I couldn’t wait to sit on the pier and dip my feet in the water, soak up the sun, and enjoy a well-deserved and way overdue day to relax. My parents’ house was situated on a large hill that overlooked the lake. As we got to the bottom, Briggs ran ahead and started tearing around by the lower deck and digging behind a tree.
“Is he…did he find it?” my dad asked.
All of a sudden, Briggs poked his head out triumphantly, all but grinning with his prize — a dilapidated flip-flop, hanging from his mouth. The flip-flop had floated to shore the summer before, and Briggs had claimed it as his own. Briggs knew he wasn’t allowed to chew on shoes, but because he’d found that one himself, it was his prize. He had guarded it all summer long the year before and was ecstatic to find it again.
“I’ll be damned,” my dad said.
“His flip-flop!” I exclaimed.
“Yes, and you’re not going to believe this, but I was cleaning up down here while he was gone, and I picked it up and started to throw it because I didn’t want it to upset you and Josh if you saw it without Briggs. I was going to let it float away to another shore, but I stopped. Something stopped me. Even though at the time I was convinced that Briggs was never coming back, I couldn’t throw it away, so I hid it behind the tree and under the deck, just in case.”
Tears pricked my eyes as I stared at Briggs and the broken flip-flop dangling happily from his mouth.
Faith is a strong word.
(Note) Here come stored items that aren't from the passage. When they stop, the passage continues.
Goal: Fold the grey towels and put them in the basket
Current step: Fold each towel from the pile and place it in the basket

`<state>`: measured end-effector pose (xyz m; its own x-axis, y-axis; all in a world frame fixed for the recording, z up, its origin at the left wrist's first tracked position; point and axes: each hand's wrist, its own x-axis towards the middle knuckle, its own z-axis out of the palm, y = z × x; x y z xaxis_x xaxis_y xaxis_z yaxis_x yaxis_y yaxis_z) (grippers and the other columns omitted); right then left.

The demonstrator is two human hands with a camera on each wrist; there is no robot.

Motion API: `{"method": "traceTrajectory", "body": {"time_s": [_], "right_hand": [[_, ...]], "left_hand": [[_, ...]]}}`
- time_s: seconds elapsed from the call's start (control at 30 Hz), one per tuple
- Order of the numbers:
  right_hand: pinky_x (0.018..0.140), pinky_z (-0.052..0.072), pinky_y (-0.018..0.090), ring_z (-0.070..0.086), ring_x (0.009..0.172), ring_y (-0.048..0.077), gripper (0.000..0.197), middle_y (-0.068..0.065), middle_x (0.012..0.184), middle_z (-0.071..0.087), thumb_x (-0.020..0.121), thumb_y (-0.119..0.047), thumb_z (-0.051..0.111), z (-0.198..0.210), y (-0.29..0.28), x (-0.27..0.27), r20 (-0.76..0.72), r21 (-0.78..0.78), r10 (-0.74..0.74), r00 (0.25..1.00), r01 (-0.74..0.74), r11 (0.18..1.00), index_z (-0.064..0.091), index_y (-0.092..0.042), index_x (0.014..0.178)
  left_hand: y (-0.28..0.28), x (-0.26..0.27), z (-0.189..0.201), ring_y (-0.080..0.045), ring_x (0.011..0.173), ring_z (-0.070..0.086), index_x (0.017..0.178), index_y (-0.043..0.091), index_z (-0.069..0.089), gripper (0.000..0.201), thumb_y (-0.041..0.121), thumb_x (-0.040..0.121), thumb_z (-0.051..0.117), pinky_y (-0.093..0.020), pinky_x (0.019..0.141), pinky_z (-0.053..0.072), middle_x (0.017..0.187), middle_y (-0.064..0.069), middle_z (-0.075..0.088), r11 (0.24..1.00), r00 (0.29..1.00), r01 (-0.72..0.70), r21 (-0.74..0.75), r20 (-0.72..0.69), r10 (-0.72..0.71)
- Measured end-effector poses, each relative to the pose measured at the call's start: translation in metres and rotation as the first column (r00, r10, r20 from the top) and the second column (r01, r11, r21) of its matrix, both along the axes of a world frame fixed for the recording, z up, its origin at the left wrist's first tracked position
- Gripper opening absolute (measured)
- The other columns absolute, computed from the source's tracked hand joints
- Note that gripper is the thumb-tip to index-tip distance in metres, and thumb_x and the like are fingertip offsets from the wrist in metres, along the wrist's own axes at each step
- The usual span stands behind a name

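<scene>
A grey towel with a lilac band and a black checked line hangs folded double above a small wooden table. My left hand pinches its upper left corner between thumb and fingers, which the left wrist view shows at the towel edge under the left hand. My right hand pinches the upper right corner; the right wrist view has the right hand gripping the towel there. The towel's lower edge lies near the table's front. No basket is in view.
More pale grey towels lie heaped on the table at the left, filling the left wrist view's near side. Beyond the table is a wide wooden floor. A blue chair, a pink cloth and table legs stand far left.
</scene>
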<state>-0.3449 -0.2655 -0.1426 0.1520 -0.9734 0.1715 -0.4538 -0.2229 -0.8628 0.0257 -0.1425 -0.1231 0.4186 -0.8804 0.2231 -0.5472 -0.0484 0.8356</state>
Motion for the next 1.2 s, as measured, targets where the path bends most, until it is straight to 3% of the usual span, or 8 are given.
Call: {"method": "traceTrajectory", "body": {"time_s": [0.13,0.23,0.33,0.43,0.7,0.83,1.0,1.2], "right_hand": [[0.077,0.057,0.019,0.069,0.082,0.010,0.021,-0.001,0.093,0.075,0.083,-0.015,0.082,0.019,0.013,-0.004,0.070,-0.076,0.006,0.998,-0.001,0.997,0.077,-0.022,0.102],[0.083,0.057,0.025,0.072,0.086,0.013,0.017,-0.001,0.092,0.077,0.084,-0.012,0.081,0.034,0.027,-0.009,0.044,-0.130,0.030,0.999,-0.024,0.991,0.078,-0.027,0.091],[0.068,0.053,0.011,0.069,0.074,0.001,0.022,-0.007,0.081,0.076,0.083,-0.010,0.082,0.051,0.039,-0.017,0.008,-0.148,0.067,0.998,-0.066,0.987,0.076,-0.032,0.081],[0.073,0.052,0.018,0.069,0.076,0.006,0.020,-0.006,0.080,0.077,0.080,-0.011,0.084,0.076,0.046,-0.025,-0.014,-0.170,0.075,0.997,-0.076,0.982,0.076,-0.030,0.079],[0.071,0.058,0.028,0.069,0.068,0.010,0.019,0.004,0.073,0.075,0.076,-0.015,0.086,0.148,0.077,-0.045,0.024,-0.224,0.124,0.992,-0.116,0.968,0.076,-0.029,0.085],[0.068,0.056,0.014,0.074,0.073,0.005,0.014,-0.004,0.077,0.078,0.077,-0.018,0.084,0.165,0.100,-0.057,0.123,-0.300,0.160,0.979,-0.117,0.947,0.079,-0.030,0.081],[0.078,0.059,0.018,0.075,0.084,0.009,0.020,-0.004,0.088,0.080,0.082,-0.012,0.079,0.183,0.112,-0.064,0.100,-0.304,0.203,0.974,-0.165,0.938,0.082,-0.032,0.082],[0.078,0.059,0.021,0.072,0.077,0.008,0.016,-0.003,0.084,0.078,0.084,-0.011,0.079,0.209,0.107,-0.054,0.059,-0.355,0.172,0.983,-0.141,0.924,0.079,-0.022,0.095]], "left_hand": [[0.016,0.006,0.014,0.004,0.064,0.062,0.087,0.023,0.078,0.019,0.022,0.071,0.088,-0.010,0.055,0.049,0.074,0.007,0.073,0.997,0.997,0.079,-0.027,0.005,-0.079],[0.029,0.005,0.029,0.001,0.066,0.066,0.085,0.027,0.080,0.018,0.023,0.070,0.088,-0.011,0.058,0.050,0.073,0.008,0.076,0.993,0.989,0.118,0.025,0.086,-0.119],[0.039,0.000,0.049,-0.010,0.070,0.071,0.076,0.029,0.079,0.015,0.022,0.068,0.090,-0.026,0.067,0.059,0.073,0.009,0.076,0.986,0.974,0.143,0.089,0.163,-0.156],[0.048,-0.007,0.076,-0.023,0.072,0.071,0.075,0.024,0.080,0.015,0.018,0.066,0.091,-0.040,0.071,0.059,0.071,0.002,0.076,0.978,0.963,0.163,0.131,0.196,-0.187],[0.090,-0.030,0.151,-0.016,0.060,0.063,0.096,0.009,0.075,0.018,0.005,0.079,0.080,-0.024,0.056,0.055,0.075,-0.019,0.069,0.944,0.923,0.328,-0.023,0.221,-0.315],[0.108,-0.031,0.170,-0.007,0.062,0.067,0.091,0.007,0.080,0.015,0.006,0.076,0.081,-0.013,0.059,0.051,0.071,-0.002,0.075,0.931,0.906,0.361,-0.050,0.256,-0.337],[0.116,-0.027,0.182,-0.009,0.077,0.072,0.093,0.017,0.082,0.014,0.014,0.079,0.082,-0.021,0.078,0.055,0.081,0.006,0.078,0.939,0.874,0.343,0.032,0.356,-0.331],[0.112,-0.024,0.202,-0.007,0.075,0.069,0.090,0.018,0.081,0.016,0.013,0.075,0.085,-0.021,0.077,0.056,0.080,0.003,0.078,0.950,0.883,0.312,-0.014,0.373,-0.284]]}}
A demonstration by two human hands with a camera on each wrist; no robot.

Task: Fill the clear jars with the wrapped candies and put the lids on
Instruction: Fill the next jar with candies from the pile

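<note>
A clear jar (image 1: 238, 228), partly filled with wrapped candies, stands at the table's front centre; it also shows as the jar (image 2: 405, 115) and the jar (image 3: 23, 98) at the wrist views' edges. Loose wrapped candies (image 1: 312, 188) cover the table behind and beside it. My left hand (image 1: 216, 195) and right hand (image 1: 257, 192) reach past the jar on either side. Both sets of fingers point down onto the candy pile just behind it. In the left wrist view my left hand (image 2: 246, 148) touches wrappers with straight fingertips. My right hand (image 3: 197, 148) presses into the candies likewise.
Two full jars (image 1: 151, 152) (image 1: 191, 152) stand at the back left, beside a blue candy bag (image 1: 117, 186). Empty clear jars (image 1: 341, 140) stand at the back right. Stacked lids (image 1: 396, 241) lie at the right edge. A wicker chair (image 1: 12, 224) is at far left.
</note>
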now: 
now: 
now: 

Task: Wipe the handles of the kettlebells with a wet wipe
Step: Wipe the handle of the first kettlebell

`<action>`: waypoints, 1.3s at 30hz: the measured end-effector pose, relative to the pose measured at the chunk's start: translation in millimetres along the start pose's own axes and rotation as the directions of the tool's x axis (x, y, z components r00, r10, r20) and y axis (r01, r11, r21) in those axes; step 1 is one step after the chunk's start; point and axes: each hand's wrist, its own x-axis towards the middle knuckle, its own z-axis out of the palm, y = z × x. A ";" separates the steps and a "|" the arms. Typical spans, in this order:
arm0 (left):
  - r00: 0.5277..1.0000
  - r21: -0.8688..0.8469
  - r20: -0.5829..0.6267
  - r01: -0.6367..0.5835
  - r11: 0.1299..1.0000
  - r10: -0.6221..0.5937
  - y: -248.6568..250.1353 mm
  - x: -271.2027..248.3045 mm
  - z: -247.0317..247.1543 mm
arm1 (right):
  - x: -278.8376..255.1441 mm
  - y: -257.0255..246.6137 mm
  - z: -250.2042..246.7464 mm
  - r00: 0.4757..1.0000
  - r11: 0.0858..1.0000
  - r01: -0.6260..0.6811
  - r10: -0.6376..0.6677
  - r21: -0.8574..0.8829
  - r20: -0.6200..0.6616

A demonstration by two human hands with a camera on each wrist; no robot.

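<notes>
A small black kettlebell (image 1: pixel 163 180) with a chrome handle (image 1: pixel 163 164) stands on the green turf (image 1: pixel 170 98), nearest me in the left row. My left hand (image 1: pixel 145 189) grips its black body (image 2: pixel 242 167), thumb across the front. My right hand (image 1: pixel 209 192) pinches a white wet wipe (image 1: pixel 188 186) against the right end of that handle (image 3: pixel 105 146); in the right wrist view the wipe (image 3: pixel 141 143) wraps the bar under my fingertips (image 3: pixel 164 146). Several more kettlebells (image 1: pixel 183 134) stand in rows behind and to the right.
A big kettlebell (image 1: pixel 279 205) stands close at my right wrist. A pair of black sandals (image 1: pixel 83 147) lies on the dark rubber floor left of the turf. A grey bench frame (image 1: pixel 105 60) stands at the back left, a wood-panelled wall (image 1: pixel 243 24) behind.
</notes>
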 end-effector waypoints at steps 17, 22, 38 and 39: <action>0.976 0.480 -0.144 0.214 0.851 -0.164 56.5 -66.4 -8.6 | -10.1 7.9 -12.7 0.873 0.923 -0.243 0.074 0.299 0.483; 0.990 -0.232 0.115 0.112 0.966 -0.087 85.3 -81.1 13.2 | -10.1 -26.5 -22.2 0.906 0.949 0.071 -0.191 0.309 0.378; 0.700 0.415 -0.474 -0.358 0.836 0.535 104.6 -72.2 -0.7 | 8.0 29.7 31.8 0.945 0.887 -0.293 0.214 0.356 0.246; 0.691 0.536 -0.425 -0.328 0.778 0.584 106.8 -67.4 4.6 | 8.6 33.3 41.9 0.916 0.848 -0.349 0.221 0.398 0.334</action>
My dad hadn’t believed Briggs would come home, yet somewhere deep down, his faith made him hesitate to throw away that old shoe-turned-dog-toy.
That’s the funny thing about faith — about hope. You just never know. Things may not work out the way that you expect. And there may not always be a happy ending.
But if you give up, if you walk away, if you turn your back, if you throw the flip-flop away, then you give away your faith — in yourself and in others.
I looked at Briggs and Blue and my happy, smiling husband, and I knew we’d all made it happen. One very determined couple and a community of people who had decided they wanted to believe.